- YOUR TASK
From the data below, set down exactly the lines between the one holding "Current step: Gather" and the one holding "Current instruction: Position", inclusive, and no others.

[[ DATA PROVIDED, beginning ]]

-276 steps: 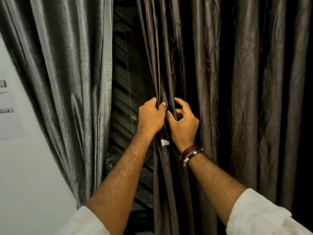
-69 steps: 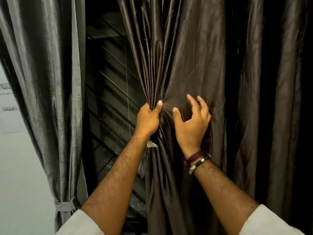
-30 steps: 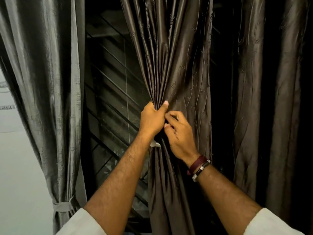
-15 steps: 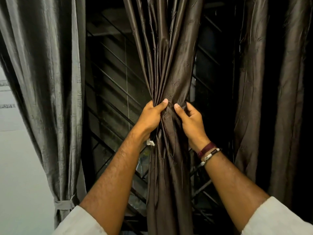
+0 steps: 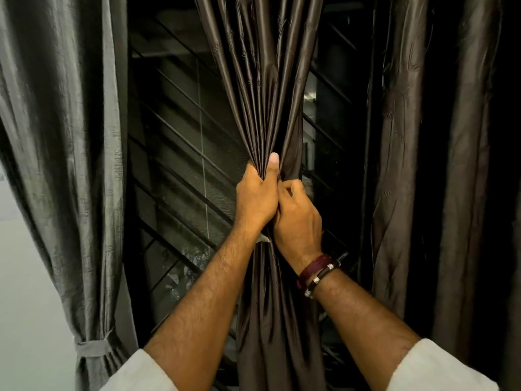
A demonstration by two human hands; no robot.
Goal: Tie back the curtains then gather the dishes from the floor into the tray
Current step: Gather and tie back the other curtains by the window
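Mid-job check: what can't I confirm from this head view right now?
- Tie for the brown curtain: only a pale scrap shows, hidden between left hand and right hand.
- Right fingertips: hidden by folds.
- Floor dishes, tray: outside the frame.
- Outside the window grille: too dark.

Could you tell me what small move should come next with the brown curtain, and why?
Probably wrap a tie around the bunch: the left hand grips the gathered brown curtain, the right hand works beside it, and no band circles it yet.

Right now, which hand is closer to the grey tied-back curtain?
Left. The left hand grips the dark brown curtain on the side facing the grey tied-back curtain; the right hand sits beyond it.
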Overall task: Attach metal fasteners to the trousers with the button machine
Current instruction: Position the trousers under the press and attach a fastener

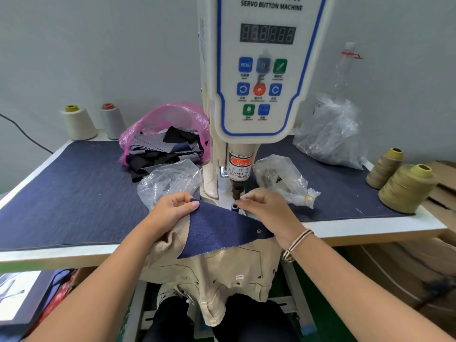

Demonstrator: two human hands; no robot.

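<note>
A navy swatch [217, 230] is pinched at its corner by the left hand [172, 209]; its far edge is nipped by the curled right hand [265, 206] beside the die [234, 206] under the machine [259, 95]. Beige trousers [217, 275] are draped beneath, off the table [74, 193] edge. The table is covered in denim; bags [330, 134] and thread cones [404, 187] are set against a grey wall. The display digits cannot be read.
</note>
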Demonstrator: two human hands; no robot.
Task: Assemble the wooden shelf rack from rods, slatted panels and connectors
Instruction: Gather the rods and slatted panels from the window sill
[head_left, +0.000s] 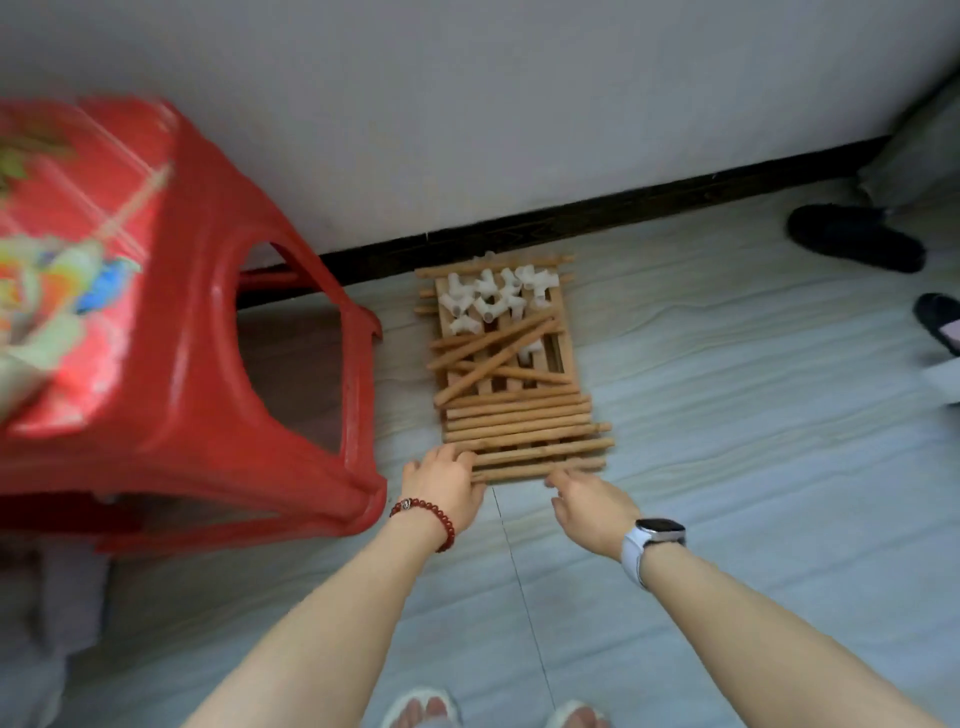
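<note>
A stack of slatted wooden panels (563, 358) lies on the floor near the wall. Several wooden rods (519, 418) lie across it, some side by side, some crossed. A heap of white plastic connectors (491, 296) sits on the far end. My left hand (447, 483), with a red bead bracelet, touches the near left corner of the stack, fingers on the rod ends. My right hand (587, 501), with a white watch at the wrist, reaches to the near edge, its fingertips at the closest rod. Whether either hand grips anything is blurred.
A red plastic stool (171, 332) stands close on the left of the stack. The white wall with a black skirting (571, 218) runs behind. Black slippers (857, 236) lie at the right. My own feet (421, 709) show at the bottom edge.
</note>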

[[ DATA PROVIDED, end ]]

- ANSWER FOR THE TASK
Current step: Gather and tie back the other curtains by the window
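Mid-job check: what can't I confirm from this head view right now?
- Tie for the brown curtain: only a pale scrap shows, hidden between left hand and right hand.
- Right fingertips: hidden by folds.
- Floor dishes, tray: outside the frame.
- Outside the window grille: too dark.

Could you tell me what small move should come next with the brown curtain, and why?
Probably wrap a tie around the bunch: the left hand grips the gathered brown curtain, the right hand works beside it, and no band circles it yet.

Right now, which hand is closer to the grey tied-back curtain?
Left. The left hand grips the dark brown curtain on the side facing the grey tied-back curtain; the right hand sits beyond it.
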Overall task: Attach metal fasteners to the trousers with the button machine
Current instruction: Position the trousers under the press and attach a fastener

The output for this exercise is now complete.